Wits prof and health MEC Bandile Masuku butt heads over Gauteng's readiness for Covid-19 'storm'
Wits professor Alex van den Heever has criticised Gauteng for failing to prepare for “the storm”, saying the province lacked a strategic plan to handle a surge of Covid-19 cases.
Van den Heever, who is a professor at the Wits School of Governance, told eNCA on Wednesday that it was difficult to assess Gauteng's response because there was no “public or strategic” document available.
“In the Western Cape they did have one and I have read the strategy and understood what they were doing. When the testing became very difficult to keep with one strategy, they altered it,” he told eNCA.
He said there may be a strategic document for Gauteng but he had not seen it.
Gauteng health MEC Bandile Masuku, however, disputed the assertion, saying the province did have a focused strategy to fight the pandemic.
Van den Heever said: “What we are seeing at the moment is whatever strategy there is ... is not working from a prevention perspective and prevention in this pandemic is absolutely key. We can’t manage this pandemic with health services alone.

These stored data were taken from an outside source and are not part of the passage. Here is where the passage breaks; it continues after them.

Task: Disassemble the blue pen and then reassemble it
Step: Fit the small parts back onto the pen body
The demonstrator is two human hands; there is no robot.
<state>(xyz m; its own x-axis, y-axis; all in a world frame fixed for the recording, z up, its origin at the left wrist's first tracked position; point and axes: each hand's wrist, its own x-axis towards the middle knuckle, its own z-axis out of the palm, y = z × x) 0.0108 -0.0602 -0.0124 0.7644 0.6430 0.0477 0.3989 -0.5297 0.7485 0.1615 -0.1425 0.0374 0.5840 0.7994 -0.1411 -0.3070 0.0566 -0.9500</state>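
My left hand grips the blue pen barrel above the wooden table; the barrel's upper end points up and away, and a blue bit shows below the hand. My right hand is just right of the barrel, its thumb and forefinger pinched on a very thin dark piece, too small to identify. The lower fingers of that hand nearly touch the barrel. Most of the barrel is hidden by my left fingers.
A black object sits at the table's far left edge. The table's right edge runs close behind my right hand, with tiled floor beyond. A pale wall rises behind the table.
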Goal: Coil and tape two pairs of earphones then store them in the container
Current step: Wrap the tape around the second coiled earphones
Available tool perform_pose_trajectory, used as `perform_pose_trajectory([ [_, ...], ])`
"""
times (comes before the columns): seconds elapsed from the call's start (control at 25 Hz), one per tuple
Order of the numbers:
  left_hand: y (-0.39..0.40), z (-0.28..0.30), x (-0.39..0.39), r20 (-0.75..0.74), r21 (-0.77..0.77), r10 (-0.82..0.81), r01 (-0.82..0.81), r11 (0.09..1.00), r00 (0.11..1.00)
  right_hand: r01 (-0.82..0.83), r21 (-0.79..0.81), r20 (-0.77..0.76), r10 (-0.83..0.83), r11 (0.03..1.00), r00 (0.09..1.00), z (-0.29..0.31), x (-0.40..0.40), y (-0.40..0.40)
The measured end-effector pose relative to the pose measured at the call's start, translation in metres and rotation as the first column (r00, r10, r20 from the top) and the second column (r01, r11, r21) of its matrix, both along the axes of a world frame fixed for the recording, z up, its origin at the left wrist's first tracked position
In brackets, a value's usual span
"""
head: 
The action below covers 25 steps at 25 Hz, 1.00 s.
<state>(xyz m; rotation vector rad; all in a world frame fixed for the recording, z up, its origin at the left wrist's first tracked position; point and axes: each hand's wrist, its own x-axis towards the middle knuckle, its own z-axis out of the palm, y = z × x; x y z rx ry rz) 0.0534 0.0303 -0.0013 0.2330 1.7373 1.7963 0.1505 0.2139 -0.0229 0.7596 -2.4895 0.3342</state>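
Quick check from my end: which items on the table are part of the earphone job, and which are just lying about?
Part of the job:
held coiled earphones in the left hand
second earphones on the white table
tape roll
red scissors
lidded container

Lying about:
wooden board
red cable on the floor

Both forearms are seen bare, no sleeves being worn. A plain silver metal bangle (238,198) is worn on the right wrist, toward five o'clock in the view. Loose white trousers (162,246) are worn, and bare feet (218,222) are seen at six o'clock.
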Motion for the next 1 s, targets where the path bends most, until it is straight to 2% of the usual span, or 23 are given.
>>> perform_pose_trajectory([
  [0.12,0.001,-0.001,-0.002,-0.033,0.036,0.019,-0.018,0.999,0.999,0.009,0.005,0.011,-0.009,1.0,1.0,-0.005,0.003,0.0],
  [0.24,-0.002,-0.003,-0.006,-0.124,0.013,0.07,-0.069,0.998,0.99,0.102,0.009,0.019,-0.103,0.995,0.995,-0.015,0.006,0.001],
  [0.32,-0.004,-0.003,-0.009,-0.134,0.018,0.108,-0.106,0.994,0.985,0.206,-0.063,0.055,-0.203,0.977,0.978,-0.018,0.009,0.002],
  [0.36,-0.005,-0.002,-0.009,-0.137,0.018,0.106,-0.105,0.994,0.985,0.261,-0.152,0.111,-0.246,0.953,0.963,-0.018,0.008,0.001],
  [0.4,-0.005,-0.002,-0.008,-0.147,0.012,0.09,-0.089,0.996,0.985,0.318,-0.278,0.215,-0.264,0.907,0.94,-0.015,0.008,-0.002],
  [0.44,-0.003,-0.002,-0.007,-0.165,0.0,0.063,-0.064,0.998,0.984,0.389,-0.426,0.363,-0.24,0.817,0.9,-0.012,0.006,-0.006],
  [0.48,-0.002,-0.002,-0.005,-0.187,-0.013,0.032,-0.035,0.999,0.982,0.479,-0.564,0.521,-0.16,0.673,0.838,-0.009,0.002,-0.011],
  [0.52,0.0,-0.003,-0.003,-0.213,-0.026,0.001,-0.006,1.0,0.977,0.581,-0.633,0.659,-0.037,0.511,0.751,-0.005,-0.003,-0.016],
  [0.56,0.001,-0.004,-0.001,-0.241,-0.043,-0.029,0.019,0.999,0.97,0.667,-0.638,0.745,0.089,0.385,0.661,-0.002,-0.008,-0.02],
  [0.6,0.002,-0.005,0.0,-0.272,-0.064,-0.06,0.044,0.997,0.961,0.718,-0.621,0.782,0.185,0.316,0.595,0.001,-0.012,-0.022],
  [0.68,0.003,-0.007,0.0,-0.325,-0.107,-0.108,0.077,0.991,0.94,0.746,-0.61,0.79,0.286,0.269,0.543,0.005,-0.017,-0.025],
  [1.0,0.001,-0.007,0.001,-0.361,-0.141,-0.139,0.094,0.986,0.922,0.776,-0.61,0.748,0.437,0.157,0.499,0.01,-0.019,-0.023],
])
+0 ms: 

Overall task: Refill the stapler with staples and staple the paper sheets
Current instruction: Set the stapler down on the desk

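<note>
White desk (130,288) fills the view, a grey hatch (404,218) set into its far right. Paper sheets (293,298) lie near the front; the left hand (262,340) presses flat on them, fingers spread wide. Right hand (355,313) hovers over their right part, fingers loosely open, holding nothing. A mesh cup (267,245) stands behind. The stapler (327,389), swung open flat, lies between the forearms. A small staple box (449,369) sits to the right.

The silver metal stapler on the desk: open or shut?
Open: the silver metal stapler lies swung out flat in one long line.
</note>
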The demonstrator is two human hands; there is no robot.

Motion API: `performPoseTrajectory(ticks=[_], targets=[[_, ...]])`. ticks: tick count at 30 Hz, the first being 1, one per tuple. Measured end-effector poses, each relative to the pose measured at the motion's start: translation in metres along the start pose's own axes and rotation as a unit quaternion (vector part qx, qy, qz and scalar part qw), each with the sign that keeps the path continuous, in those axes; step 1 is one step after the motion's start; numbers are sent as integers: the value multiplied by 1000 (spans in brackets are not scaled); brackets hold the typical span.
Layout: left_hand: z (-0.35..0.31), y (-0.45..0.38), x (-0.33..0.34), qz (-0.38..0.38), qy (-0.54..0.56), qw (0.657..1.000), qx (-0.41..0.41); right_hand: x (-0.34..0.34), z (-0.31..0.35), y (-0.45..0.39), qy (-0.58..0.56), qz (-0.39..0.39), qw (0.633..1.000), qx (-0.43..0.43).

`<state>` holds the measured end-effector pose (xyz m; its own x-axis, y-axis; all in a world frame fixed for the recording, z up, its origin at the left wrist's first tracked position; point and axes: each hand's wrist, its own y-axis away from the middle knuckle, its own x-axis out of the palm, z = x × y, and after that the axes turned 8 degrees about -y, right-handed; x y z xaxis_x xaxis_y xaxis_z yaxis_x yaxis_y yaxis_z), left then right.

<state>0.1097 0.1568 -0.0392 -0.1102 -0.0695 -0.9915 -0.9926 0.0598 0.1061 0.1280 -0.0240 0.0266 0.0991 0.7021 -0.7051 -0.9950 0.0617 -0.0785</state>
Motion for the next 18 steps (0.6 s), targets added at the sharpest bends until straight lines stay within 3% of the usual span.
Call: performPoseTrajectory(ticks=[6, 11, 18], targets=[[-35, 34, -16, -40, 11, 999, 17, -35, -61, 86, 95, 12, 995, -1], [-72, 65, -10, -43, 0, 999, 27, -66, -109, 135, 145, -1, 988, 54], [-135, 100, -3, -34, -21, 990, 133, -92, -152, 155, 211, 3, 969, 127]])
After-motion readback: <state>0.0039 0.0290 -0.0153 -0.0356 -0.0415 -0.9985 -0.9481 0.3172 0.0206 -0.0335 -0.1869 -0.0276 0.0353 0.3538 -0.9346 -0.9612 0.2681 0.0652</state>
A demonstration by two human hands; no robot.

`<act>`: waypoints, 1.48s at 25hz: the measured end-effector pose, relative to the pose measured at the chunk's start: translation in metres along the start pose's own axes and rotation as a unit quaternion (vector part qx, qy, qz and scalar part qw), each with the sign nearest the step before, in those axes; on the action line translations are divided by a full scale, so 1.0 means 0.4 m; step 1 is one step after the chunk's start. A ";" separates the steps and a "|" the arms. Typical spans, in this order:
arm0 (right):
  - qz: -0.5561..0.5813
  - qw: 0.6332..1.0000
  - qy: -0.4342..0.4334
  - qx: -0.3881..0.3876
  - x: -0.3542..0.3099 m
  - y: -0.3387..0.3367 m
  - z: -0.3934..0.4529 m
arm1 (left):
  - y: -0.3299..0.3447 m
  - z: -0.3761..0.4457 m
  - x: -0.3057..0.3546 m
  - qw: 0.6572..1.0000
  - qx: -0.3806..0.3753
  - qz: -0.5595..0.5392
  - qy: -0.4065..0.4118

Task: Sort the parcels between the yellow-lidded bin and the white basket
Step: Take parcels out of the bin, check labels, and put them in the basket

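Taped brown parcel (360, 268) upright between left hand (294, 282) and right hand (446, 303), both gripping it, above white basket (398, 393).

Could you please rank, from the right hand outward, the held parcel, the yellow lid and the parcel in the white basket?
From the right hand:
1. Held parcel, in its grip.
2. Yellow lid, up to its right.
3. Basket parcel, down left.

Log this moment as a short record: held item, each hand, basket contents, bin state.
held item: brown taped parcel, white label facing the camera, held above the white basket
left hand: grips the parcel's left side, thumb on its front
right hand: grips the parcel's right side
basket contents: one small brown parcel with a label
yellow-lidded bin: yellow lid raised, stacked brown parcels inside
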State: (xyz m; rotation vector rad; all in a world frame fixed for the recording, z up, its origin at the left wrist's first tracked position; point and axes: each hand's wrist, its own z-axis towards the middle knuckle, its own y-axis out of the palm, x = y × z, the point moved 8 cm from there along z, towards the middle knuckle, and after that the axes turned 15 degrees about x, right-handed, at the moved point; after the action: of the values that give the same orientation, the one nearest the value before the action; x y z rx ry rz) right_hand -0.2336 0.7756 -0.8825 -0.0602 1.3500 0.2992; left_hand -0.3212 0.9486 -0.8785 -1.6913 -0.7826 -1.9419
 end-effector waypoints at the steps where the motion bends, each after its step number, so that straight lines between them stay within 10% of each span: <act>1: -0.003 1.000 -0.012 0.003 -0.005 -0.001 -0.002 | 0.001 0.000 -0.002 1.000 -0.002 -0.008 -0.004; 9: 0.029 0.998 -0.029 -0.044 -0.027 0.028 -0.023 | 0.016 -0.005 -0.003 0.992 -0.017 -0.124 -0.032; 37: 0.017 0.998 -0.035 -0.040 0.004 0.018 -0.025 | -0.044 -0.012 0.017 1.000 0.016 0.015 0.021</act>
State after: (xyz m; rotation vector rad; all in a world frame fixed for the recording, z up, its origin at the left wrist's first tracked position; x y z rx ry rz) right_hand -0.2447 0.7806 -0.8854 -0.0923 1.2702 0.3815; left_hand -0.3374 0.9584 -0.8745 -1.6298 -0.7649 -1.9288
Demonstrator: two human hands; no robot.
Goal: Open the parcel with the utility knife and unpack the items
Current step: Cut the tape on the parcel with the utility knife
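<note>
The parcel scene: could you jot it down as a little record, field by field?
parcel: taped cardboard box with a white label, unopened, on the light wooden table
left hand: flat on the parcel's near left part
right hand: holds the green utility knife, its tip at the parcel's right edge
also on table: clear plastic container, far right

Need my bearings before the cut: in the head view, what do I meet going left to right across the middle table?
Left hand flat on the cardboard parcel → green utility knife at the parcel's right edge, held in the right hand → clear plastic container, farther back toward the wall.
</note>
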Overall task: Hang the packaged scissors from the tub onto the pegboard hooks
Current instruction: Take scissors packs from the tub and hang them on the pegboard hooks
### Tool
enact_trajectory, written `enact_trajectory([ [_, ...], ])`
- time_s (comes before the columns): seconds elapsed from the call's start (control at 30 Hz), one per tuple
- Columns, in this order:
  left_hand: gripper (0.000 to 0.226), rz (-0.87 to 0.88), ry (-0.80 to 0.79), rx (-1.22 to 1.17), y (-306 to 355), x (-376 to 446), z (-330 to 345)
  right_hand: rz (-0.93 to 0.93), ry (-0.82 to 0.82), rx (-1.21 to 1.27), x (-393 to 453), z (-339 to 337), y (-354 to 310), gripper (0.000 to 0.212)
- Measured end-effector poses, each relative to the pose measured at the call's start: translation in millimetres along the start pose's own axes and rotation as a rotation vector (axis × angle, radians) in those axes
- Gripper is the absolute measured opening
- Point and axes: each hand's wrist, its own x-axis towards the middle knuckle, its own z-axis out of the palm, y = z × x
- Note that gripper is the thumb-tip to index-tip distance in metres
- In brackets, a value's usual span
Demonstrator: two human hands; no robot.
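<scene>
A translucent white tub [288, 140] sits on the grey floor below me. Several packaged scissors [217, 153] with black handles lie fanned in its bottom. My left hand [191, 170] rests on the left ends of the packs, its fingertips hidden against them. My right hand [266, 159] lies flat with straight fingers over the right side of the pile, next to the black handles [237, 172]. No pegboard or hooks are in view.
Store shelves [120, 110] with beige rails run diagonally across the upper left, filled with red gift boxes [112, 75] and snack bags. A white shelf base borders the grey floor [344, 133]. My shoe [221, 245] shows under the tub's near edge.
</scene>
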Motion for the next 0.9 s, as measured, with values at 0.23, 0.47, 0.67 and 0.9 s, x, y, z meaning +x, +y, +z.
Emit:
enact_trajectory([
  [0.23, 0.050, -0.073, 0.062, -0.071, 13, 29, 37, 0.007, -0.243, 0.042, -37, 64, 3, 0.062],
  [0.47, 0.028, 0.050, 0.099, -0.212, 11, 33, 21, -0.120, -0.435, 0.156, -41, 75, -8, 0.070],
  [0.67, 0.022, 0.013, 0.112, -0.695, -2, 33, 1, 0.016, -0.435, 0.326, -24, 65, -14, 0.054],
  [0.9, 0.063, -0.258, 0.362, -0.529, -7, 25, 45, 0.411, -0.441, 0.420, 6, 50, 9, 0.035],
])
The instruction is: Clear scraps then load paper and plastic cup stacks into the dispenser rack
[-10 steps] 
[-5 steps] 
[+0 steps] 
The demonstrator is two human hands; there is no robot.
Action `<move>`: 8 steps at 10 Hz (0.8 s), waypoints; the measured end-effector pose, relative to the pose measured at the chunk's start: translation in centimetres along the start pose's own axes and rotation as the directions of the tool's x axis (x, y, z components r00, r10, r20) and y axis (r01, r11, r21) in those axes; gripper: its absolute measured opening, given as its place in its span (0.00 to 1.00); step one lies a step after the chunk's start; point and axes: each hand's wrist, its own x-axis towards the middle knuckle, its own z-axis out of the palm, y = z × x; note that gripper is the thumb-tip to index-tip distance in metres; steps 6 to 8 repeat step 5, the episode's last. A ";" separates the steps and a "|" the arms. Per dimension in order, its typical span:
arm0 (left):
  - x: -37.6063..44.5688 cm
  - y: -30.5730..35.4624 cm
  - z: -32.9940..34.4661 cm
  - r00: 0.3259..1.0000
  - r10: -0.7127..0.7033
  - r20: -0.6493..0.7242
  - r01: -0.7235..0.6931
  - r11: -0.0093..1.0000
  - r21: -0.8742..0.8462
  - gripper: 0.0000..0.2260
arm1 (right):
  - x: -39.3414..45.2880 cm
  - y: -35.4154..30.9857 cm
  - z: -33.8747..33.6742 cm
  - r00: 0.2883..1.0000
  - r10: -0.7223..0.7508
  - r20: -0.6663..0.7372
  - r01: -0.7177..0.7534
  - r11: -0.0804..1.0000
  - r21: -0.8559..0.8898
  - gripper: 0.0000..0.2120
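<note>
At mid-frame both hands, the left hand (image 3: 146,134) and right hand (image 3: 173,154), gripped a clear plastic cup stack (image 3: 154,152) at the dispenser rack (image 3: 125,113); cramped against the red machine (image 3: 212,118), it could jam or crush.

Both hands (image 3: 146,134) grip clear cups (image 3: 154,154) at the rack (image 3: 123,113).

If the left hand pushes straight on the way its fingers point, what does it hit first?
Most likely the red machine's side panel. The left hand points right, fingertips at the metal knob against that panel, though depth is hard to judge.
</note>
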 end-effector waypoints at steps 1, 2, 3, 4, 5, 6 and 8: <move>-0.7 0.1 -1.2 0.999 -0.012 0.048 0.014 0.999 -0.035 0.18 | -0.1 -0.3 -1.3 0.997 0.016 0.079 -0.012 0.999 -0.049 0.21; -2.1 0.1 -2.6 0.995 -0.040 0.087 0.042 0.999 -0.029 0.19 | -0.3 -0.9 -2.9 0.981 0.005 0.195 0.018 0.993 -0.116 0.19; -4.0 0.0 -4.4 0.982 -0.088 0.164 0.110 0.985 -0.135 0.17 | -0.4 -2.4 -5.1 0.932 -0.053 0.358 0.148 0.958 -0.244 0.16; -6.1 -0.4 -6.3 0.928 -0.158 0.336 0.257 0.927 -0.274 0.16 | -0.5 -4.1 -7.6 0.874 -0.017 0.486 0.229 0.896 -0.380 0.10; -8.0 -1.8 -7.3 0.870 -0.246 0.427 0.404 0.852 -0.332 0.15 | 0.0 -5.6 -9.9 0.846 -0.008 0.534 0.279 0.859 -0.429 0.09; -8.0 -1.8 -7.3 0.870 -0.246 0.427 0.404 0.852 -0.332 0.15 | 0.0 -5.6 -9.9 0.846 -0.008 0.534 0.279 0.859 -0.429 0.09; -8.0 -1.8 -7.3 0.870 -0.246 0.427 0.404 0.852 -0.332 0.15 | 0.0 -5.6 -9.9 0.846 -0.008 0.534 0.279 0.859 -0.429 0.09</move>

“There was this narrative being presented both by the MEC [Bandile Masuku] and the national health minister [Zweli Mkhize] which suggested that there is some sort of coming storm ... if that was their strategic objective to wait for a storm, then we failed, because they were actually preparing and expecting failure,” he said.
Masuku told eNCA, “Our strategy has been quite focused and there is evidence of work that we have done on focusing on hotspots.
“When you talk about prevention not being effective, it becomes a big problem, maybe he [Van den Heever] must from his educated point of view indicate what he means when he says the strategy is not working and there is not a strategy.”
The provincial health department said on Tuesday that more than 2,500 people were being hospitalised in the province with Covid-19.
As of Monday, there were 66,891 cases recorded in the province, with 19,779 recoveries and 403 deaths.